В каком-то кошмаре прошли первые три дня
— Не знаю, ничего не знаю… Надо вам обеим сказать всю правду… Тебя, Зоя, я люблю, безумно люблю, а тебя, Калерия, я ненавижу… Тебе, Зоя, я не могу отдать чистоты, потому что я отдал ее Калерии, а ты, Калерия, не думай, что, выкупив меня за три тысячи из каменной клетки, ты купишь и вернешь прошлое: оно невозвратно и ни за какие миллионы ты не вернешь его. Пред тобой, Зоя, я глубоко виноват; если можешь, прости и люби; если не можешь — прощай, мне больше нечего ждать и незачем жить… А ты, Калерия, ты… должна упасть на колени перед чистой белой девушкой и сказать, что ты отняла мою чистоту, да, отняла…
По ночам меня мучили сны, то зловещие, то грубо чувственные: в этих снах являлась то белая, то черная женщина, иногда одна превращалась в другую, и когда я склонялся над плачущей девушкой с золотыми волосами, чтобы утешить ее, — я пугался от неожиданного превращения: вместо слез раздавался хохот, вместо золотых волос на меня падали волны черных, как поверхность расколотого куска черной смолы, вместо грустных синих глаз бесстыдно сверкали чувственным пламенем — черные…
— Что же делать?.. Мне кажется, что я схожу с ума.

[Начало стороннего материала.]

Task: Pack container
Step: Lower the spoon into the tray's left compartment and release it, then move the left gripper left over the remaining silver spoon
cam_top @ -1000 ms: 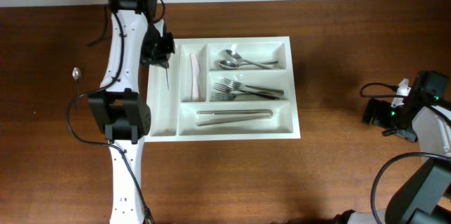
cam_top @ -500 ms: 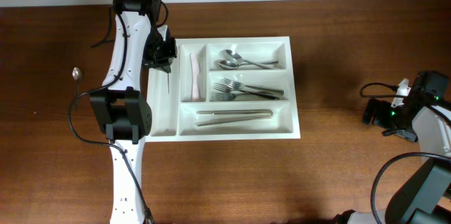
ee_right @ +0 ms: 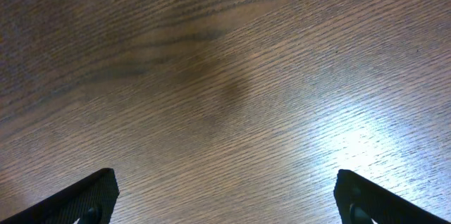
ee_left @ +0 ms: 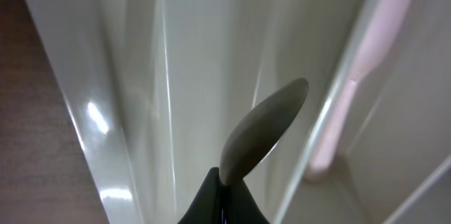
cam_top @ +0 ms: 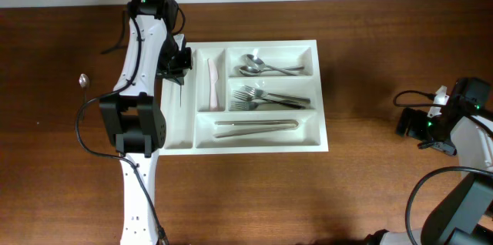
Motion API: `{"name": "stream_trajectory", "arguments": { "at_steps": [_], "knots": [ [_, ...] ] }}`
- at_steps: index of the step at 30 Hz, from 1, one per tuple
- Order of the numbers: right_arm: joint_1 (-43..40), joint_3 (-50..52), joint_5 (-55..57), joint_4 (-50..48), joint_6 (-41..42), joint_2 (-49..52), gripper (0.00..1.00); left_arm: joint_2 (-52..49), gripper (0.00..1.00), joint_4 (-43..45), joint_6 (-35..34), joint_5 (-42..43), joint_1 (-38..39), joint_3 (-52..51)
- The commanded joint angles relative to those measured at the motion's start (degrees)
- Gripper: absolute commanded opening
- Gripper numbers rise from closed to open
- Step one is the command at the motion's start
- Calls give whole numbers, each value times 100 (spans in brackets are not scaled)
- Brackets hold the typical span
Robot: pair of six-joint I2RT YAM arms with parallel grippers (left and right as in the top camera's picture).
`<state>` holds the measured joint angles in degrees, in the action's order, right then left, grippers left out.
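Note:
The container [cam_top: 320,91] is a big white cutlery tray at the table's middle. My left gripper [cam_top: 177,63] hangs over its far-left narrow compartment [cam_top: 176,118] and is shut on a thin metal utensil [cam_top: 182,88]. In the left wrist view the gripper [ee_left: 224,190] pinches that utensil [ee_left: 264,131], whose rounded grey end points down into the white compartment [ee_left: 176,55]. A pink item [ee_left: 366,62] lies beyond the divider. My right gripper [cam_top: 410,122] stays far right over bare wood, open, its fingertips [ee_right: 91,192] wide apart with nothing between them.
The tray holds the pink item [cam_top: 209,83], spoons [cam_top: 262,65], forks [cam_top: 266,99] and a long metal piece [cam_top: 256,125]. A small metal utensil [cam_top: 83,81] lies on the table left of the left arm. Cables run beside the right arm [cam_top: 462,122].
My left arm has shifted a little to the right, carrying the utensil further over the far-left compartment. The right arm has not moved.

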<state>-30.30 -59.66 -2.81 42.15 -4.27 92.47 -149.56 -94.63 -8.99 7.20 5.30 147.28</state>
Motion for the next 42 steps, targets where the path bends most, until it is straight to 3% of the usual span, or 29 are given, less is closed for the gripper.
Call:
{"name": "stream_trajectory", "arguments": {
  "at_steps": [1, 17, 26, 29, 31, 37, 42],
  "knots": [
    [-11, 13, 50, 0, 70, -96, 99, 225, 4, 122, 96, -79, 24, -160],
    [-11, 13, 50, 0, 70, -96, 99, 225, 11, 275, 96, -61, 22, -295],
    [-11, 13, 50, 0, 70, -96, 99, 238, 30, 339, 247, -61, -74, 68],
    [-11, 13, 50, 0, 70, -96, 99, 282, 36, 205, 291, -63, -221, 669],
    [-11, 13, 50, 0, 70, -96, 99, 337, 47, 118, 291, -63, -334, 1021],
    [-11, 13, 50, 0, 70, -96, 99, 608, 61, -208, 389, -271, -933, 1744],
    [-11, 13, 50, 0, 70, -96, 99, 719, 63, -208, 625, -275, -1700, 1744]
  ]
}}
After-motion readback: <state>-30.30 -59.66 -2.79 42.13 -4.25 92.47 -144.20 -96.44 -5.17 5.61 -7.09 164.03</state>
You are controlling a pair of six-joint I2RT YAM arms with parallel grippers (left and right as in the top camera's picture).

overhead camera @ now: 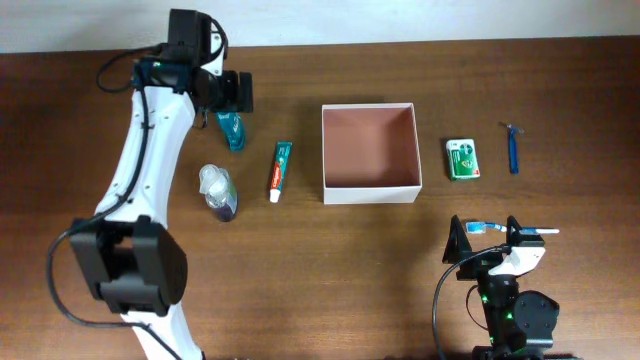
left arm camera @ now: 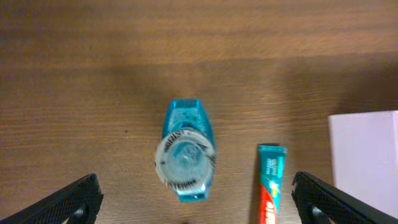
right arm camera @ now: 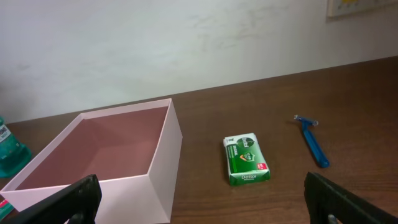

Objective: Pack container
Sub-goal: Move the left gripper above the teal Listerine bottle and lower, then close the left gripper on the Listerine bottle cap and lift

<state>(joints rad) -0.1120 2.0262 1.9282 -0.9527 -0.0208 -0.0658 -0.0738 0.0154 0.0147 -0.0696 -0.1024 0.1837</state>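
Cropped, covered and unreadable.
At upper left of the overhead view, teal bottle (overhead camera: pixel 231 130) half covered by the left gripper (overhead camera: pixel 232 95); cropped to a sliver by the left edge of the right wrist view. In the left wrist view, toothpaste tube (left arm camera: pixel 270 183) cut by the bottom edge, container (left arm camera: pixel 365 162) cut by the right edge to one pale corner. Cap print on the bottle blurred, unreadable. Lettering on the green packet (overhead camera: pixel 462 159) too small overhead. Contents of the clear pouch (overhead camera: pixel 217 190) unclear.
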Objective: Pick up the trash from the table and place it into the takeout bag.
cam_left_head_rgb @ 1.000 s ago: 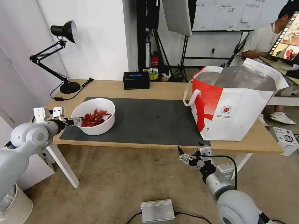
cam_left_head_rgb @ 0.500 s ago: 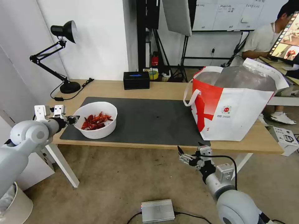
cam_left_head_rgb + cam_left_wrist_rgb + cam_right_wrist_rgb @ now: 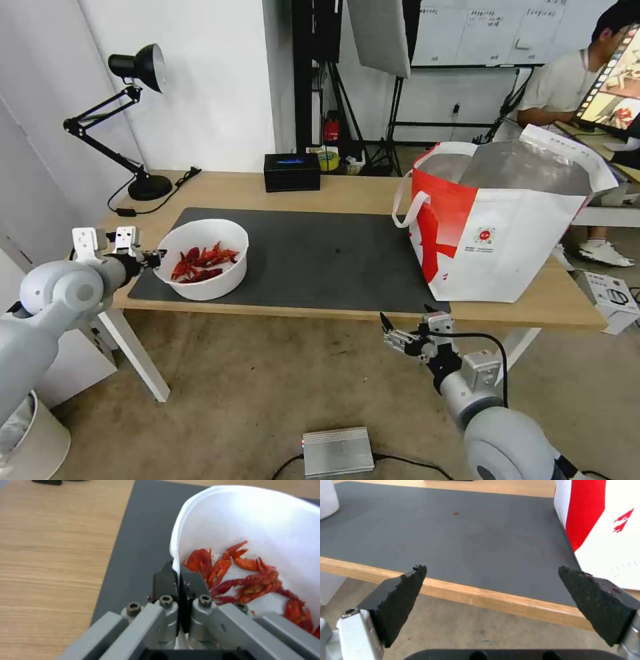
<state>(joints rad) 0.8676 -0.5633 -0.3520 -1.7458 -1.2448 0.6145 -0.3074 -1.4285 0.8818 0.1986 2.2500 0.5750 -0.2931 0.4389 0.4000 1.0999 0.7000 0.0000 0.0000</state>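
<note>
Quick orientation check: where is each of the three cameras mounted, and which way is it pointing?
Head view: on the head, looking forward and down at the table; both arms show.
Left wrist view: above the left gripper, shut on the bowl rim, looking into the shells.
Right wrist view: behind the open right gripper, facing the mat and bag from below the table's edge.
All share the mat.

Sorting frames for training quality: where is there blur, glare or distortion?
Head view: wide-angle bending at the edges; bright sheen on the silver foil lining of the red-and-white takeout bag. Left wrist view: the left tool and white round bowl rim look soft. Right wrist view: right tool tips blurred.
</note>
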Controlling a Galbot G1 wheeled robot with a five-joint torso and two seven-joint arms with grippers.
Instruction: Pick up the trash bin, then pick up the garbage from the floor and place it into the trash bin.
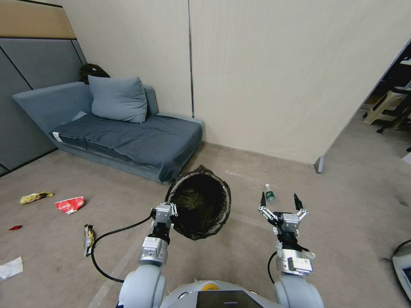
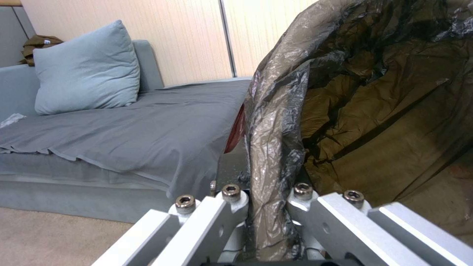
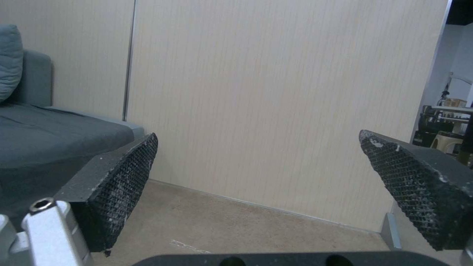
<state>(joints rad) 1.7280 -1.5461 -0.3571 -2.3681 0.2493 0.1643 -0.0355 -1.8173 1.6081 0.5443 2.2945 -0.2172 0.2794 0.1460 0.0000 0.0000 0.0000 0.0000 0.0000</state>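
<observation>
The trash bin (image 1: 201,203) is tilted with its mouth toward the head camera, so its white wall is hidden behind the black liner; in the left wrist view the bin (image 2: 374,111) runs off the picture's edge; the left claw (image 1: 168,204) has its fingertips hidden by the liner folded over the rim — only the linkage shows; the white tissue (image 1: 10,268) on the floor is cut by the head view's left edge; the print on the red-and-white wrapper (image 1: 69,205) and the dark snack-bar wrapper (image 1: 88,239) is too small to read; a white device (image 1: 402,267) at the right edge is cut off — what it is cannot be told.
</observation>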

Калерии я могу сказать в лицо всё, что хочу сказать, но Зое… Как я скажу Зое, что я уже познал женщину и что этой женщиной была та, которая меня выкупила из тюрьмы?.. Нет сил сказать…
— Трус, презренный трус!.. Зоя не боялась смерти, а вот ты, трус, боишься даже рассказать о том, чего ты не имеешь права скрыть от любимой девушки…

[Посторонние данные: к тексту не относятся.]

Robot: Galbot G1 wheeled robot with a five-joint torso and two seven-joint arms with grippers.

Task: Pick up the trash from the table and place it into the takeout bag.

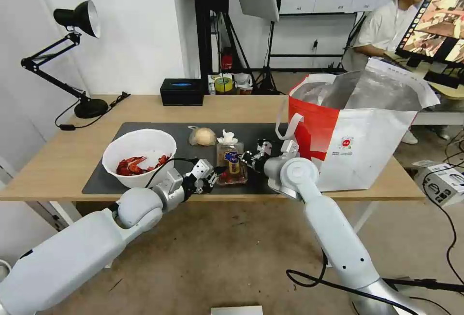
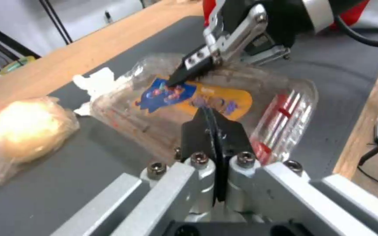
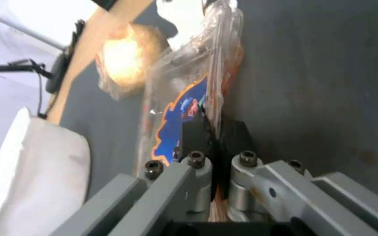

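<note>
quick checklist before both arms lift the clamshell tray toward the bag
1. Left tool shut on the clamshell tray: ok.
2. Right tool pinching the tray's opposite edge: ok.
3. Tray lid sealed so the fruit stays in: cannot tell.
4. Takeout bag upright with mouth open: ok.
5. Tissue free of the tray: cannot tell, it sits right against it.
6. Bun and bowl apart from the tray: ok.
</note>
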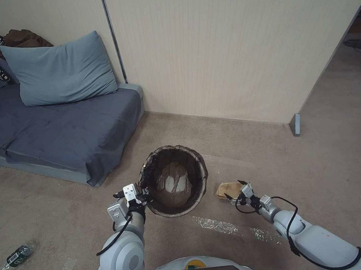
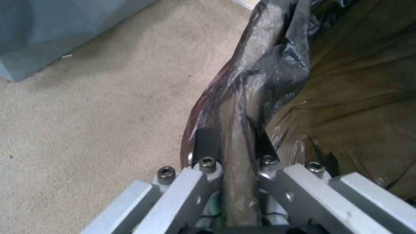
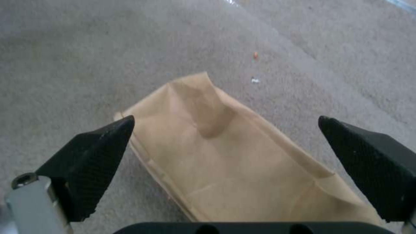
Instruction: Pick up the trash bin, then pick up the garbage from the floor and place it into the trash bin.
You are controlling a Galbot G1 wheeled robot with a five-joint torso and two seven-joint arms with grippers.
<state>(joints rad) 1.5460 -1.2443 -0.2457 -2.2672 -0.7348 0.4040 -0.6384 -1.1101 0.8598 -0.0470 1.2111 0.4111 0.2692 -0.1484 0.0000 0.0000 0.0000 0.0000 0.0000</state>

— Скажу, скажу, всё скажу!.. Делайте со мной, что хотите… Мама, если бы ты могла быть другом своего сына… Но ты не поймешь… Ты — родная и чужая… Мама, погоди вносить деньги: я боюсь этих денег… Сейчас я напишу тебе.
«Милая, хорошая мама! Погоди вносить за меня деньги Калерии. Сперва я должен написать ей письмо и подождать ответа. Быть может, я еще не захочу воспользоваться добротой Калерии. В среду, при свидании, я объясню тебе подробнее, а пока умоляю, требую, чтобы ты не выкупала меня на эти деньги. Геннадий».
Не успеет мама получить этого письма: сегодня — вторник… Надо послать телеграмму…
«Мама, требую не брать меня на поруки, завтра переговорим. Геннадий».
— Что вы стучите? Чего надо?
— Мне необходимо послать телеграмму матери. Немедленно!
— Смотрителя нет, а без него — нельзя.
— Пошлите в жандармское. Немедленно! Надзиратель прочитал телеграмму и позевнул:
— Ладно… Только едва ли…
— Чего «едва ли»? Немедленно!
— Время праздничное, навряд полковник будет дома сидеть.